Changes to enable discrete actions > 2

This is my attempt to get discrete only actions to work properly on onnx exported models with SB3 and also discrete actions > 2 to work with SB3. As I'm not very familiar with the code, libraries used and ML/RL, I will describe the approach and changes below, however in case of merging a review is requested. I'm marking this as draft as well, so any potential changes can be made before merging. I've only tested this with Stable Baselines and CleanRL example so far.

Update: After a quick test with rllib (using the yaml file from this repo and small file changes to make training and export work for me) with discrete actions only used in the env, the onnx model outputted floats, which wouldn't work with this update (to make it compatible with the update, the onnx model would need to output integers for discrete actions in discrete-only action environments). It's also not likely to work well with the current version as the Godot plugin does not handle logits for discrete-only action spaces (adding the conversion there instead of integrating it into the models may be a potential alternative approach).
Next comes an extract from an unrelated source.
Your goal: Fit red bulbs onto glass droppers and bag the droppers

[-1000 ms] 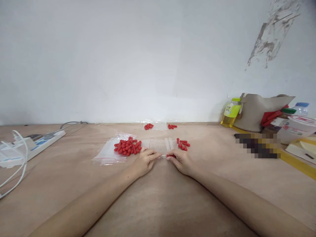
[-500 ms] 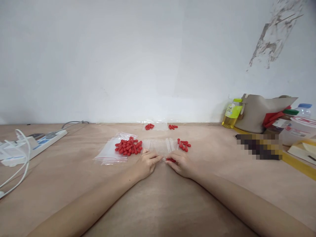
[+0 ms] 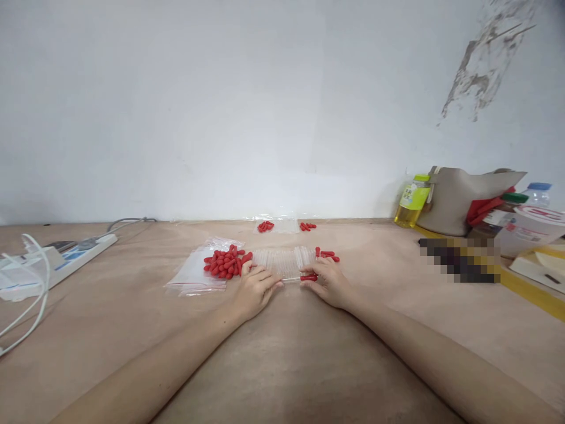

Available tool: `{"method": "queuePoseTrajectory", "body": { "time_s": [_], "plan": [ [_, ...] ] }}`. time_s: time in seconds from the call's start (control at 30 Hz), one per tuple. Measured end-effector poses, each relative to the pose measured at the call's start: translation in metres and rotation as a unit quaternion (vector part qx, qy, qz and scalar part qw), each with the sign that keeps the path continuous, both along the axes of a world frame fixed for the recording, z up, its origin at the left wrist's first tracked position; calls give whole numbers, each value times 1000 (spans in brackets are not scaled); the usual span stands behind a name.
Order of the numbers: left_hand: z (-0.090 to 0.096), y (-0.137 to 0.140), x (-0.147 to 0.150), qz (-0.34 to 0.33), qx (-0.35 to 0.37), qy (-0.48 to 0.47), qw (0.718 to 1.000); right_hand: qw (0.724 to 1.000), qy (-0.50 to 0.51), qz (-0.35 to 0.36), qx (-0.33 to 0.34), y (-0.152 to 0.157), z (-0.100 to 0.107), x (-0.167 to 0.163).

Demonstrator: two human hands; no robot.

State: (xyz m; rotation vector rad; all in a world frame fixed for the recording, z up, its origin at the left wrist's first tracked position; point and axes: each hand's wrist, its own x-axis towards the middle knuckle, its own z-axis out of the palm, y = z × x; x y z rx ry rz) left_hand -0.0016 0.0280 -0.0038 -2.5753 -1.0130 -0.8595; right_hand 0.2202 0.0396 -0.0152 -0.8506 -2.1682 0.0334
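Observation:
My left hand (image 3: pixel 259 288) pinches the left end of a thin clear dropper tube (image 3: pixel 291 280) lying level just above the table. At the tube's right end is a red rubber bulb (image 3: pixel 308 277), gripped between the thumb and fingers of my right hand (image 3: pixel 330 284). The bulb meets the tube; how far it sits on it cannot be made out. Behind both hands lies a row of clear tubes (image 3: pixel 282 259). A pile of red bulbs (image 3: pixel 224 262) rests left of the row, on clear plastic bags (image 3: pixel 189 272). A few more red bulbs (image 3: pixel 330 255) lie beyond my right hand.
By the wall lies a clear bag (image 3: pixel 286 225) with red bulbs at its sides. A white power strip (image 3: pixel 90 253) and cables are at the left. On the right stand a yellow-green bottle (image 3: pixel 412 202), a grey-beige container (image 3: pixel 450 203) and a white tub (image 3: pixel 527 232).
My hands have moved slightly apart, so the tube and the red bulb between them now show more clearly. The view has shifted a little.

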Motion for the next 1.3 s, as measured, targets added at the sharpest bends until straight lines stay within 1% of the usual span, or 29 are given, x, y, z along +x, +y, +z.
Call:
{"method": "queuePoseTrajectory", "body": {
  "time_s": [0.13,0.3,0.53,0.63,0.7,0.77,0.83,0.87,0.93,1.0,1.07,1.13,1.2,1.3],
  "plan": [
    [4,-6,1,-4,-5,10,1000,999,-29,5,15,-3,-2,0],
    [0,-4,2,-29,-5,0,1000,998,-44,22,29,-8,-3,-5],
    [-4,0,2,-46,-2,3,999,997,-60,14,54,-11,-2,-8],
    [-4,0,2,-46,-7,8,999,997,-56,17,54,-11,-2,-8],
    [-4,0,2,-45,-13,7,999,998,-43,26,42,-9,-1,-8],
    [-4,-1,4,-44,-21,0,999,999,0,43,9,-5,-1,-8],
    [-4,-1,6,-36,-26,-17,999,993,83,61,-54,-1,0,-8],
    [-4,-2,6,-33,-28,-25,999,984,130,68,-98,1,1,-9],
    [-3,-2,7,-31,-32,-34,998,955,219,74,-186,5,4,-10],
    [-1,-3,5,-24,-39,-38,998,924,291,68,-239,10,10,-8],
    [2,-2,2,5,-45,-50,998,901,346,44,-258,17,20,-1],
    [3,1,-2,48,-47,-64,996,890,371,-7,-267,26,30,13],
    [3,4,-4,81,-47,-70,993,891,356,-77,-270,40,38,27],
    [1,8,-4,89,-46,-65,993,897,292,-188,-272,61,38,40]
  ]
}}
This change is connected to the draft PR for plugin (https://github.com/edbeeching/godot_rl_agents_plugin/pull/16/files#) - changes to both repositories are necessary.

Changes to the main repository:

Main changes to godot_rl/core/utils.py: When training using SB3 on environments with only discrete actions, currently SB3 will output integer values for an action (e.g. 0,1,2,3,4), when using CleanRL example, action values will always be continuous/float values, and when using mixed spaces with SB3 the values will be continuous/float also.

To enable Godot to receive action values larger than 2 with only discrete actions, if a discrete action is of type np.int64, it will be added to actions without modification, otherwise the previous logic remains to convert the discrete action from the received float value to 1 or 0 based on value.
Additional check is added to show an error in case of using discrete actions with size > 2 with the CleanRL example (which outputs floats/continuous values). One possible but more complex future solution might be to have two CleanRL algorithm implementations, one for continuous and one for discrete actions, and then select the right one based on the action space.

Main changes to godot_rl/wrappers/onnx/stable_baselines_export.py Currently, when exporting models that have only discrete actions using the sb3 example, the .onnx model will produce logits for the discrete actions, while sb3 model produces integers for each discrete action. This produces an error on the verify_onnx_export assertion.

In this PR, I've added a check to the forward method, and in case the action space is MultiDiscrete, it should select the best action from the distribution (deterministic actions). Otherwise (for continuous or mixed actions), the old behavior is used. I've implemented this after checking the sb3 policies file to see how discrete actions are processed, however I cannot guarantee I've implemented it correctly. In a few small test cases I've tried, this makes the verify_onnx_export tests pass and the model works in Godot.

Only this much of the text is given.